◆ **WHAT TO PRODUCE**: Down to the last line, print the data that follows exactly, without its pictures.
----
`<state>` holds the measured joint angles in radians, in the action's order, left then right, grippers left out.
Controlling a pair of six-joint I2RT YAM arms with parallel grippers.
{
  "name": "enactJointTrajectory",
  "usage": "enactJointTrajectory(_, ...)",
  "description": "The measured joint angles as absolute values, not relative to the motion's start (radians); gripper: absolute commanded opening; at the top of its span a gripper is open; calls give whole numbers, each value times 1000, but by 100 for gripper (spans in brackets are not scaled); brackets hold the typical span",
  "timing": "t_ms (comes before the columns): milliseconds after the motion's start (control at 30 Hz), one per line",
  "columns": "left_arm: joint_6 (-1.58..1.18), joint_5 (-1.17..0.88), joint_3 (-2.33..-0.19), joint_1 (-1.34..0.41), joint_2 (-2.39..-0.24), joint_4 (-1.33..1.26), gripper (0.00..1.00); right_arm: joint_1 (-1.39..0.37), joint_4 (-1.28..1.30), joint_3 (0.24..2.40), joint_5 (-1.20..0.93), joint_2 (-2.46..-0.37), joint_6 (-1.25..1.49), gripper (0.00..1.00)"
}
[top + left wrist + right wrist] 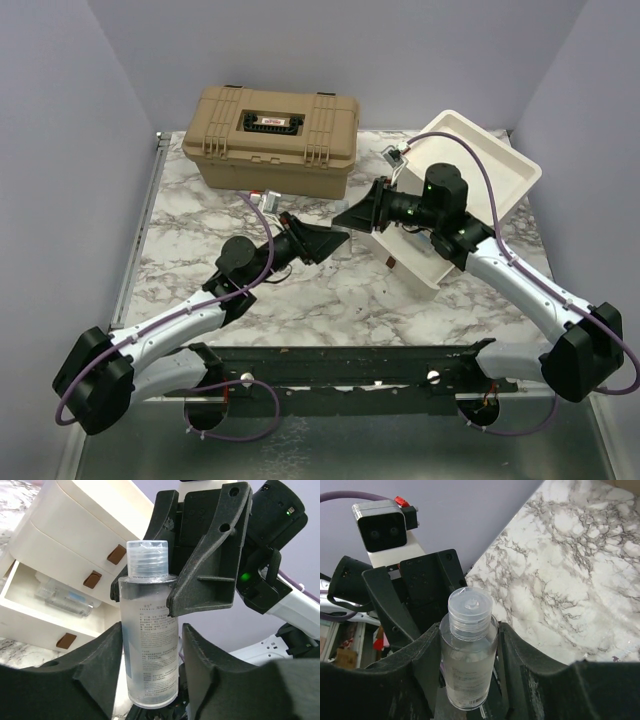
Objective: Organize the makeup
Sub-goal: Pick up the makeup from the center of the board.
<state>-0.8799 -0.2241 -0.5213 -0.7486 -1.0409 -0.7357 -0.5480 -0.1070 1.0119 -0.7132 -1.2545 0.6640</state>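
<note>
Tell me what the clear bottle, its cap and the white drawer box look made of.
Clear cylindrical bottle: likely glossy transparent plastic, possibly glass; liquid and printed text show through. Ribbed flip cap: translucent frosted plastic, by its cloudy look. White drawer box: probably smooth moulded plastic with soft sheen; its brown pull tabs could be leather or plastic.

1. Our top cam is fixed high behind both arm bases, looking down over the whole marble table (200, 290), so it's the far view.
2. Our left wrist cam sits just behind the left fingers (95, 670), peering out between them, super close on the clear bottle (150, 645).
3. Right wrist cam: same deal between the right fingers (530, 680). We get that bottle in both, with the left wrist camera (382, 530) showing past the fingertips.
</note>
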Motion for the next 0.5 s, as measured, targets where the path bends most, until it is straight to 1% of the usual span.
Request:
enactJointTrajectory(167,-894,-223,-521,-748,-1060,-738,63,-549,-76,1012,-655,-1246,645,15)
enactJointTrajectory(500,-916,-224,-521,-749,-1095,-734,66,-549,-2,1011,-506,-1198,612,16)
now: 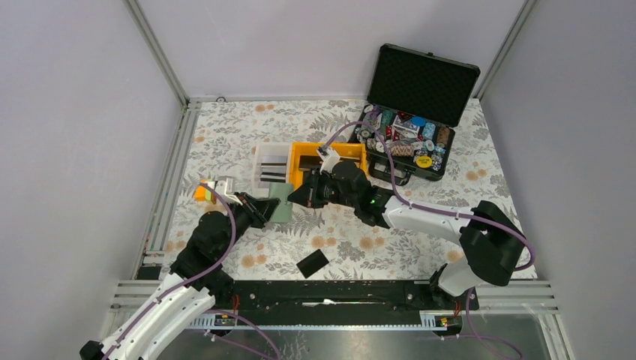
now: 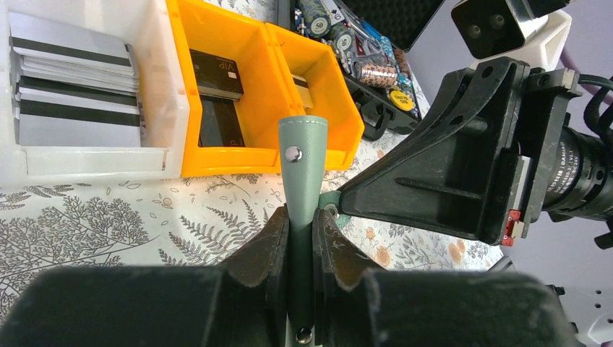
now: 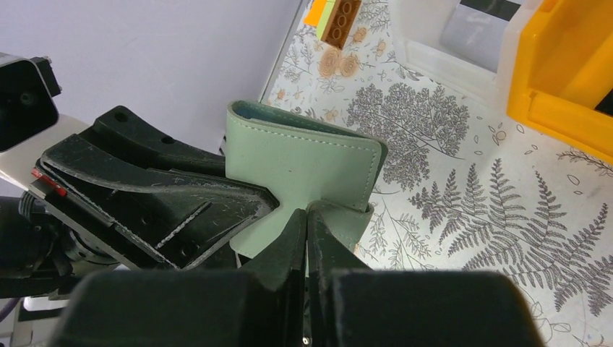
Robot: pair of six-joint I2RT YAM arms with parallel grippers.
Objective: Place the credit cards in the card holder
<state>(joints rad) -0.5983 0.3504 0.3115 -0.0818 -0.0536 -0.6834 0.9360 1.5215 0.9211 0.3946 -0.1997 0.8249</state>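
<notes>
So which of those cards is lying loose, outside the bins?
The black card, lying flat and alone on the flowered table. All the rest sit inside the white bin or the yellow bin.

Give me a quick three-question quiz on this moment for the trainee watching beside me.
1. True or false: the left gripper is clamped on the green card holder.
2. Which bin holds the black cards? A: the yellow bin. B: the white bin.
3. Fill in: one black card lies loose on the ____, near the arm bases.

Key: 1 true; 2 A; 3 table.
</notes>
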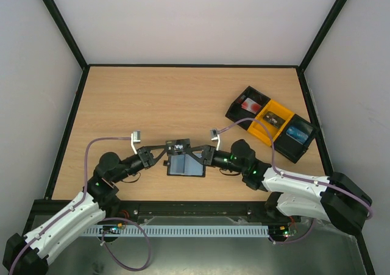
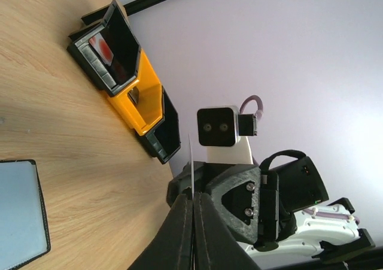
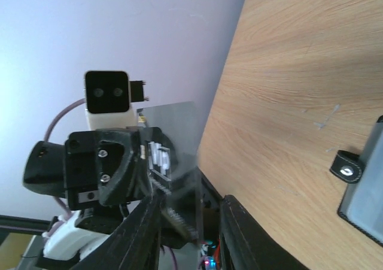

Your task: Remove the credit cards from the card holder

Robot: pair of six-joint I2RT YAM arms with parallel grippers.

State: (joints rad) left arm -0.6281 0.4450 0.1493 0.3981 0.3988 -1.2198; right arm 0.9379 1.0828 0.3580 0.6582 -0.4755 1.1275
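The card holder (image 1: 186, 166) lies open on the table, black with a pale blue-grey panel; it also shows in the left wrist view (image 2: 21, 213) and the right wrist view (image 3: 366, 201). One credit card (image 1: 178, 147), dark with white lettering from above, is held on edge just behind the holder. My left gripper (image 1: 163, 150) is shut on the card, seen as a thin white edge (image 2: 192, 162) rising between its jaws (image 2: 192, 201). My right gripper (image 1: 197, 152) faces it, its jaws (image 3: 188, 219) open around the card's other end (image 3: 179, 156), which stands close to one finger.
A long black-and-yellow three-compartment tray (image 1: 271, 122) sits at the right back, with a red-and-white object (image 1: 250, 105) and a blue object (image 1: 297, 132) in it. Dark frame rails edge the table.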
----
◆ **PROBLEM SOLUTION**:
`<state>` holds the measured joint angles in radians, in the action's order, left then right, grippers left out.
Controlling a pair of six-joint I2RT YAM arms with parallel grippers.
{
  "name": "enactJointTrajectory",
  "usage": "enactJointTrajectory(_, ...)",
  "description": "The measured joint angles as absolute values, not relative to the motion's start (radians); gripper: absolute commanded opening; at the top of its span a gripper is open; calls give whole numbers, each value times 1000, but by 100 for gripper (spans in brackets are not scaled); brackets hold the typical span",
  "timing": "t_ms (comes before the columns): milliseconds after the motion's start (control at 30 Hz), one per line",
  "columns": "left_arm: joint_6 (-1.58..1.18), joint_5 (-1.17..0.88), joint_3 (-2.33..-0.19), joint_1 (-1.34..0.41), joint_2 (-2.39..-0.24), joint_4 (-1.33..1.26), gripper (0.00..1.00); right_arm: joint_1 (-1.39..0.37), joint_4 (-1.28..1.30), joint_3 (0.24..2.40), joint_5 (-1.20..0.93), joint_2 (-2.46..-0.37), joint_6 (-1.25..1.49), gripper (0.00..1.00)"
}
[top + left wrist + right wrist] 
Objective: Organize the makeup
Sub-goal: Pick up the makeup from the center of the board.
<state>-0.8799 -0.2241 -0.5213 -0.7486 -1.0409 -0.7357 -0.5480 -0.1070 1.0119 -0.7132 -1.2545 0.6640</state>
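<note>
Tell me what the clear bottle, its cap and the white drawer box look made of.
Clear cylindrical bottle: likely glossy transparent plastic, possibly glass; liquid and printed text show through. Ribbed flip cap: translucent frosted plastic, by its cloudy look. White drawer box: probably smooth moulded plastic with soft sheen; its brown pull tabs could be leather or plastic.

1. Our top cam is fixed high behind both arm bases, looking down over the whole marble table (200, 290), so it's the far view.
2. Our left wrist cam sits just behind the left fingers (95, 670), peering out between them, super close on the clear bottle (150, 645).
3. Right wrist cam: same deal between the right fingers (530, 680). We get that bottle in both, with the left wrist camera (382, 530) showing past the fingertips.
</note>
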Motion for the next 0.5 s, as measured, targets where the path bends most, until it is straight to 1% of the usual span.
Request:
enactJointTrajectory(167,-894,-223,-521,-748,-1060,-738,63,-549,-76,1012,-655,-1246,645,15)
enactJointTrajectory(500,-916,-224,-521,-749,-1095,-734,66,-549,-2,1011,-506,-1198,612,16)
now: 
now: 
now: 
Robot: pair of six-joint I2RT YAM arms with parallel grippers.
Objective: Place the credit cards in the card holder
<state>(joints rad) -0.5983 0.3504 0.3115 -0.0818 -0.0536 -0.6834 0.9360 1.5215 0.9211 0.3946 -0.1997 0.8249</state>
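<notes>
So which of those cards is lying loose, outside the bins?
The black card, lying flat and alone on the flowered table. All the rest sit inside the white bin or the yellow bin.

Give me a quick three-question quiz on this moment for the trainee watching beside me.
1. True or false: the left gripper is clamped on the green card holder.
2. Which bin holds the black cards? A: the yellow bin. B: the white bin.
3. Fill in: one black card lies loose on the ____, near the arm bases.

Key: 1 true; 2 A; 3 table.
</notes>
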
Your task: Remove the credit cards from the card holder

Robot: pair of six-joint I2RT YAM arms with parallel grippers.

State: (joints rad) left arm -0.6281 0.4450 0.1493 0.3981 0.3988 -1.2198; right arm 0.9379 1.0828 0.3580 0.6582 -0.4755 1.1275
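The card holder (image 1: 186, 166) lies open on the table, black with a pale blue-grey panel; it also shows in the left wrist view (image 2: 21, 213) and the right wrist view (image 3: 366, 201). One credit card (image 1: 178, 147), dark with white lettering from above, is held on edge just behind the holder. My left gripper (image 1: 163, 150) is shut on the card, seen as a thin white edge (image 2: 192, 162) rising between its jaws (image 2: 192, 201). My right gripper (image 1: 197, 152) faces it, its jaws (image 3: 188, 219) open around the card's other end (image 3: 179, 156), which stands close to one finger.
A long black-and-yellow three-compartment tray (image 1: 271, 122) sits at the right back, with a red-and-white object (image 1: 250, 105) and a blue object (image 1: 297, 132) in it. Dark frame rails edge the table.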

Nothing further is needed for this answer.